When it’s time to buy an office printer, inkjet vs laserjet is often the first thing to consider. HPE marketing says their new printers make this a moot point. While that’s probably not the case, the HPE PageWide MFP still is worth a look for a lot of offices looking for a new printer.
Typically, when talking about laser vs ink printers, you go by use case. A laser printer suits black and white document printing. Color printing–particularly high DPI prints–is best handled by Inkjet printers. A color laser printer hits the sweet spot for documents that have multi-color graphs and simpler elements.
Now we have HPE boasting their PageWide technology reduces printing costs 40% compared to color laser commercial printers. The messaging is front and center in the marketing. In the headlines, they asterisk “laser” printers, because they aren’t as fast or efficient as their monochrome counterparts at b&w document printing.
Not a monochrome laser printer replacement
It’s the monochrome laser printers that comprise the top-sellers for B2B customers at Newegg. Customers know the TCO advantage. For a law office, real estate firm, insurance or financial branch office cranking thousands of pages of official paperwork on a daily basis, you have a monochrome laser unit for that.
But if you aren’t printing enough hundred-page contracts to warrant a monochrome laser printer, an HP MFP is a better look. It provides a sensible value proposition for the paperless trend, and companies moving toward digital document management.
New way of putting ink on paper
I am guessing that PageWide technology is called such because the printhead spans the width of the page. It doesn’t move back and forth like every other ink printer I’ve ever seen. The printer moves paper through it instead. The firmware controls thousands of print nozzles that fire while continually checking for blockages. The printer has redundancy features built in at the nozzle level to make it capable of ‘one pass’ print work.
The result for the end user? An inkjet that gets as many pages per minute as weighs in pounds.

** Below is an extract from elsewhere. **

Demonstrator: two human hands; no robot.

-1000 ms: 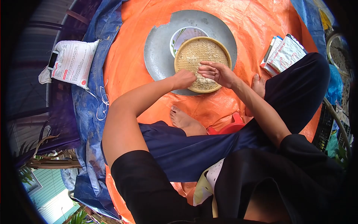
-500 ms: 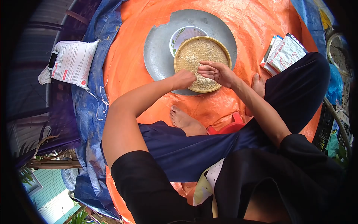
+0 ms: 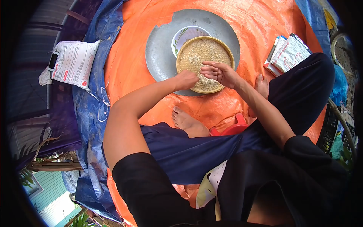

Is easy, fast printing good for a digitization initiative?
A printer that scans, copies, and faxes is multi-functional peripheral (MFP) in office technology circles. For a mostly-digital company MFP saves money and space serving as four devices. Unless officially mandated paperwork print-outs are a core part of your operation, MFPs make lot of sense.
Inevitably you do have to print at some point, and PageWide offers great value and performance for those occasions.
A Forbes writer enjoyed PageWide so much, in his review he admitted he started printing just for the pleasure of it. He edited first drafts with a red pen instead of Word. He printed out personal photos for fun, and basically disregarded every paper reduction rule you could write into company policy.
That’s a ringing endorsement, of course. I would think that a fast document scanner helps digitization goals better than an MFP office printer with slick performance, but that’s just a hypothesis.